While the benefits of this proposal in terms of quick dispensation of criminal cases and conviction of accused persons without the need for the long-haul of trial has been propagated as the reason for its adoption, it is subject to intense opposition by those who feel it encourages offenders to escape the full wrath of justice for their crimes.
Justice Dahiru Musdapher CJN is one of the notable opponents of the adoption of this practice in Nigeria, and he stated in his speech at the NIALS Conferencethat –
"It has no place in our law-substantive or procedural. It was invented to provide soft landing to high profile criminals who loot the treasury entrusted to them.
It is an obstacle to our fight against corruption.

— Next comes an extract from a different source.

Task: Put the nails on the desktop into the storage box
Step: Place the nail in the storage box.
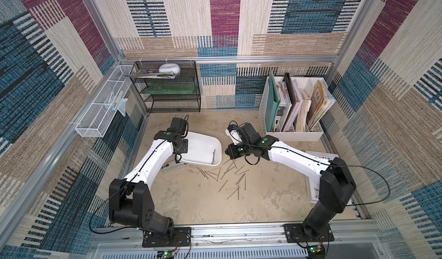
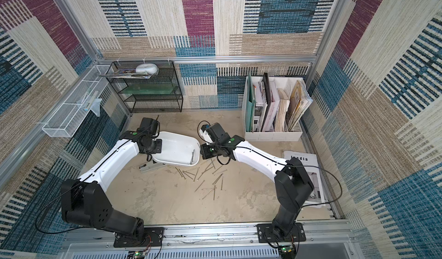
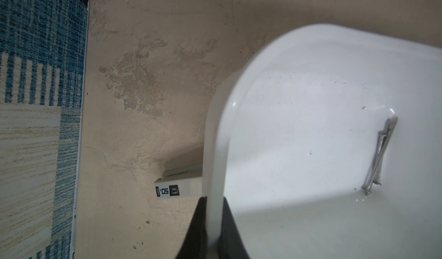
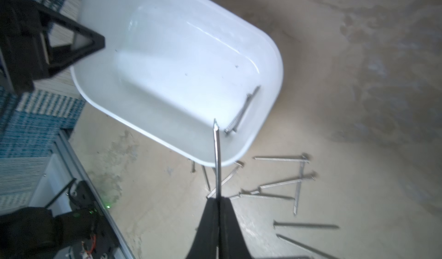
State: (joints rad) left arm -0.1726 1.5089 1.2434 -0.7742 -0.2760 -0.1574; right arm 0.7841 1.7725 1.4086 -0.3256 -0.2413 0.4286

It should never again be mentioned in our jurisprudence"
Other critics of the plea bargain procedure point to the minimal sentences and sums recovered from convicted public officials which is in no way commensurate with the funds looted or the punishment deserved.

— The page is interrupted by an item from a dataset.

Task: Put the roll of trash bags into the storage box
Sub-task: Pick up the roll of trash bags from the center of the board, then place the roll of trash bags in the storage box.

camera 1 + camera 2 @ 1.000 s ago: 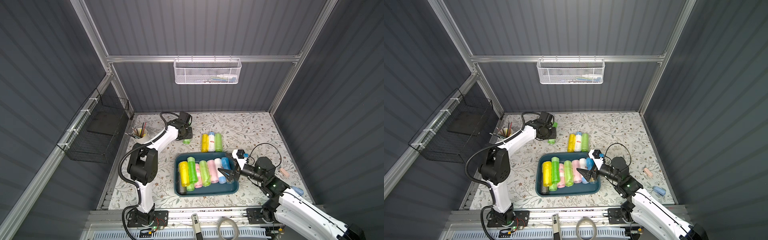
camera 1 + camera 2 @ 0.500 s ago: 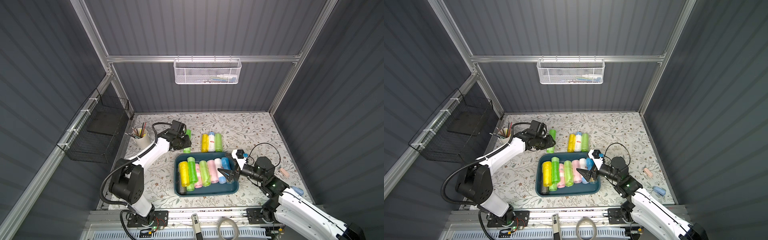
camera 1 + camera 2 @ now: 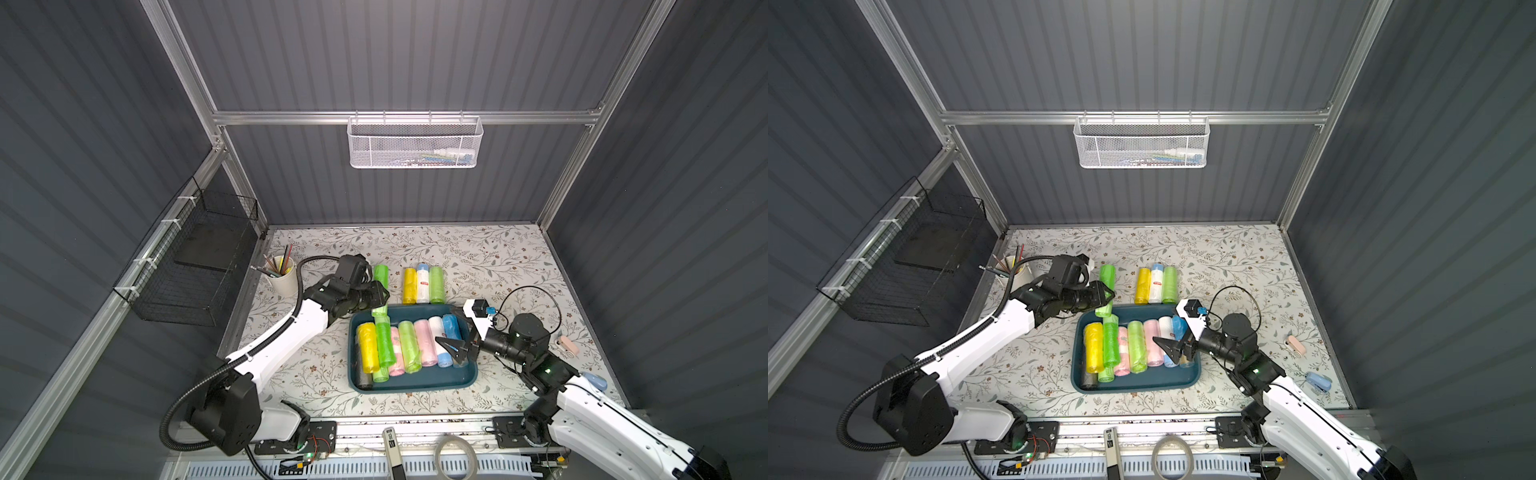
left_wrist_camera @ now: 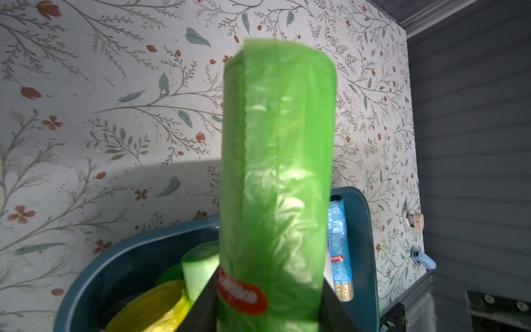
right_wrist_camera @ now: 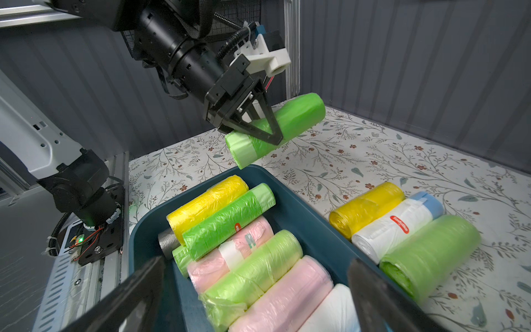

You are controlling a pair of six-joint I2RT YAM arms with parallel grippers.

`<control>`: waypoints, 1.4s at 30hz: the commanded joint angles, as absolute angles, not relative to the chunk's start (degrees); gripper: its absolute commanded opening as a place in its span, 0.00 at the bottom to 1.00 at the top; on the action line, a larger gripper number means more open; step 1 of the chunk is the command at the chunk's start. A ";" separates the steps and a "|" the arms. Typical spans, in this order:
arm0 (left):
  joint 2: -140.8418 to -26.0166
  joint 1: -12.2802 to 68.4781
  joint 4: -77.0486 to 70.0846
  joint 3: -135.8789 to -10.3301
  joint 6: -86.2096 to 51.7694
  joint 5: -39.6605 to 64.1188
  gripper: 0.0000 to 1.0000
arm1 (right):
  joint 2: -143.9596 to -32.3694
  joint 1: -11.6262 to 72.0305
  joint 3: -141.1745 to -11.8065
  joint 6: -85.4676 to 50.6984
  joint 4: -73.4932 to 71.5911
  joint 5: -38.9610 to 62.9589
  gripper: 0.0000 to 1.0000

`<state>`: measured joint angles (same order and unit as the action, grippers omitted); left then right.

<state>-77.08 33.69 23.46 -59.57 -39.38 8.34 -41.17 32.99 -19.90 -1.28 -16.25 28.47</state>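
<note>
Left end effector [image 3: 382,296] gripping green roll [image 3: 380,276] over storage box [image 3: 415,380] 11 o'clock corner; right end effector [image 3: 451,340] open, 3 o'clock end.

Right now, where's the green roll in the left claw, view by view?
Top view: roll over the box's far rim, near its left corner.
Top view: roll at the same spot over the box.
Left wrist: roll fills the centre, box behind it.
Right wrist: roll in the left claw, above the box's far corner.
Shared landmark: the teal box.
</note>
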 commanded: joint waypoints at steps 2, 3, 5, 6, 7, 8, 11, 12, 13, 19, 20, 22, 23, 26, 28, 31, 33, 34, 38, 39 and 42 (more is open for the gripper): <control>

Nevertheless, it is clear that if the criminal justice system is to be effectively reformed for quick dispensation of justice, the argument for the adoption of plea bargain cannot be overlooked as it dispenses with the long delays of trials and save public funds which would otherwise be invested in such trials without any guarantee of a successful prosecution.
Moreover, this practice is in place in developed jurisdictions such as the United Kingdom and United States of America with commendable outcomes in tackling crime and prosecuting offenders.

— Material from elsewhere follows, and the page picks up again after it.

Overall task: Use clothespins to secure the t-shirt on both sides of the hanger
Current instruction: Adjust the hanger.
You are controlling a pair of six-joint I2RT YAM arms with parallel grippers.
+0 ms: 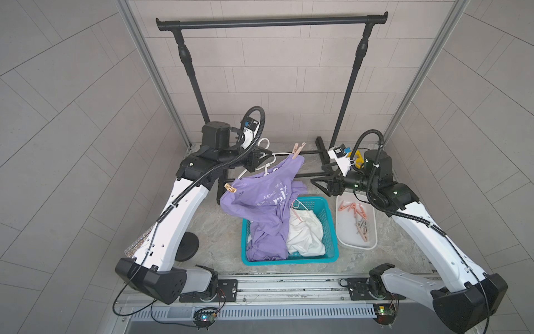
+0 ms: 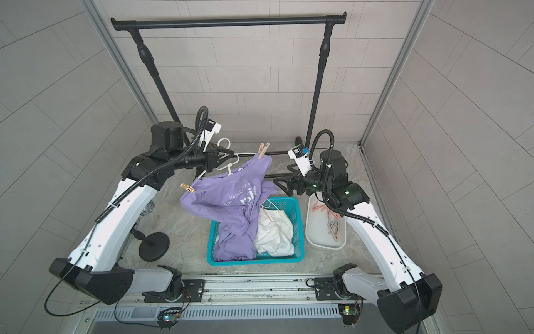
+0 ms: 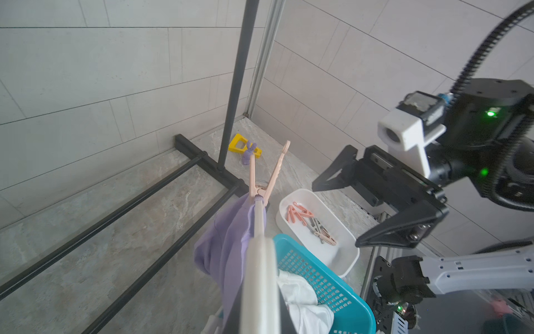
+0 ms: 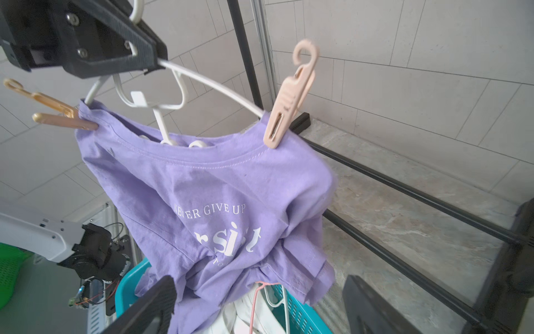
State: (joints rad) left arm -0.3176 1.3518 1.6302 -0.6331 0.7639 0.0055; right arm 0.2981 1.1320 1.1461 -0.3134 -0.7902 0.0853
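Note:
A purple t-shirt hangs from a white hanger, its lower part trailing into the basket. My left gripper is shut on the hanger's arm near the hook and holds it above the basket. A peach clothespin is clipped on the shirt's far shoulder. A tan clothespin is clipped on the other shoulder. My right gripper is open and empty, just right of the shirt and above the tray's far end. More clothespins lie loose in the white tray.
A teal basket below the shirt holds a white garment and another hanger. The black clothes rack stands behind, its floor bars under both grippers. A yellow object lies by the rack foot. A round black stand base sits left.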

Information Technology and the Nigerian Judiciary
A critical appraisal of the administrative set up of the average court registry in Nigeria reveals the negative impacts of the absence of incorporation of information technology into the Nigerian Judiciary.
This affects the documentation of court processes, access to relevant files by both judges and litigants and the absence of an internet database of decided authorities in Nigeria is the major cause of conflicting decisions by different courts, as it is difficult for a judge to have unimpeded access to other decided authorities on similar cases.
Even though there are various law reports by different publishers in the country, due to the manual nature of conducting searches in such law reports, it affects the ease with which similar recent authorities can be accessed by judicial officers in deciding cases before them.
In terms of the administrative settings of the various courts, the absence of IT facilities in most courts is shocking and unacceptable.
The manual documentation of files and recording of cases in long hand by the judges in court adversely affects the dispensation of justice and contributes to the delay in most trials in Nigeria.In this 21st Century where the world has gone digital and information technology is the driving force of most developments in the political and legal fields, the Nigerian judiciary cannot afford to be left behind in the analog world where files and judicial activities are manually conducted.
To reposition the judiciary in Nigeria for effective performance in the 21stCentury therefore requires the upgrading of the facilities of most courts in Nigeria by introducing IT facilities which will interconnect most courts and allow for easy sharing of information and cross-searching of relevant materials and documents amongst the various courts and creating of a database for decided cases by all the courts in the country which can easily be accessed by judicial officers anywhere in the country at the click of a button.
This will inevitably also requires the training of court staff in IT communications and upgrading their IT knowledge and skills to enable them effectively handle the IT facilities which will be installed in the courts, as they are the life bloods of the administrative workings of the court system.
There is the further need to ensure adequate infrastructural facilities for the various courts in Nigeria as most courts are located in dilapidated buildings and lacking in basic stationaries for effective functioning of the courts.